Work and Cache Disks in Hall A

Robert Michaels, rom@jlab.org, Jefferson Lab Hall A, Feb 1, 2011

General info about JLab computers (e.g. what is a work or cache disk ?) can be learned from the computer center. This page pertains to the management of Hall A work and cache disks.

WORK DISK on JLab CUE

We have several Terabytes of scratch work disk on JLab's Common Unix Environment (CUE). These are allocated to each experiment based on need, with input from the form you filled out to request computer resources when you submitted your proposal.

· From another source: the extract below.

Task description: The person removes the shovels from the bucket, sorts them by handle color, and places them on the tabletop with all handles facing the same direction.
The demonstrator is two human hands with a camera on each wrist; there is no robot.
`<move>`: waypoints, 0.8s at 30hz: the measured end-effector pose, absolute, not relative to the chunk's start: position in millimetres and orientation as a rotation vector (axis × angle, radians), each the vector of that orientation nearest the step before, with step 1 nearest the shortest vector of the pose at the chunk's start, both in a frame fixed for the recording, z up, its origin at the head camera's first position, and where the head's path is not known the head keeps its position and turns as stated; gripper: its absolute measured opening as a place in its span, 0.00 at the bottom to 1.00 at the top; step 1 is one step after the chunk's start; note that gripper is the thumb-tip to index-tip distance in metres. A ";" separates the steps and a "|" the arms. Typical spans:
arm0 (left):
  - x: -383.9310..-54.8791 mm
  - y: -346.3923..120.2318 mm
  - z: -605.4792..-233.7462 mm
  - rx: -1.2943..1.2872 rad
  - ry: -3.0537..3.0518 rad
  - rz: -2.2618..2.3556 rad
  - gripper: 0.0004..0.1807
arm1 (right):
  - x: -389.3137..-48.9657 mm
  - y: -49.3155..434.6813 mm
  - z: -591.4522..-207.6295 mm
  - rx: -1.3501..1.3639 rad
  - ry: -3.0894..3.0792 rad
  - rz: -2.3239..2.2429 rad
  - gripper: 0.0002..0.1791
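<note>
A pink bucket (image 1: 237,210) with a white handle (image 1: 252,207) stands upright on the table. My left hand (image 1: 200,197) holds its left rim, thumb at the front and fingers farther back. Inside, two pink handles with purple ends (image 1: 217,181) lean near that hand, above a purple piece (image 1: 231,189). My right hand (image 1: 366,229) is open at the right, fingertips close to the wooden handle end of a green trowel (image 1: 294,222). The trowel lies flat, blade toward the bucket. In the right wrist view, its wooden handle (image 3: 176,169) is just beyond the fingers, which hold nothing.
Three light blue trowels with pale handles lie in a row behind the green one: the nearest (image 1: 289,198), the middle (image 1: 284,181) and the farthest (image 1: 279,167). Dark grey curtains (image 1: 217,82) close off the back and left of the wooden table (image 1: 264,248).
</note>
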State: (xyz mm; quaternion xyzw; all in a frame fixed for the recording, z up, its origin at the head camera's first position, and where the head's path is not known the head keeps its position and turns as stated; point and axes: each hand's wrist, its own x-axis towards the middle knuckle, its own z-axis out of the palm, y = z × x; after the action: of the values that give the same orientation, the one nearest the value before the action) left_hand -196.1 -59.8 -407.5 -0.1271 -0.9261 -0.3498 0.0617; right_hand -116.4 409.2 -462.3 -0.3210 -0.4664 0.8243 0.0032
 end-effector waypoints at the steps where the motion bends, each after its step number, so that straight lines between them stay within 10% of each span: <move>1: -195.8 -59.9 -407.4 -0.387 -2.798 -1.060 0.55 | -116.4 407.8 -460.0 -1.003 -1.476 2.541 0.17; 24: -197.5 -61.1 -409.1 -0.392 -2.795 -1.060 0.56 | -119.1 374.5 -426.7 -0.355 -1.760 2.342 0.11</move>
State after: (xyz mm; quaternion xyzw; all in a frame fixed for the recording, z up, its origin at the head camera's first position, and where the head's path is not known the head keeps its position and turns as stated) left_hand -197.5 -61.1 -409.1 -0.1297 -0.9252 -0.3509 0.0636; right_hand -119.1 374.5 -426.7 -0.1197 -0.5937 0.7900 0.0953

Snapshot of existing disks.

To get to your work area follow the link: For the example of e02013, you "cd /work/halla/e02013" on JLab computers like ifarml3. If you type "ls" there you will see one or more disks, like "disk1", "disk2". Use these links for anything you do; do not use the mount points. If you are in the the appropriate Unix group (in this example a-e02013) you can write there. You must be in the Unix group corresponding to your experiment. Ask me (rom@jlab.org) to be added to a group or for other questions.

Disk cleanup

Periodically we do a massive cleanup of work disks. (The last one was Feb 1, 2011).
Ancient history: on March 2009 we decommissioned old work disks. One may expect this to happen periodically as well.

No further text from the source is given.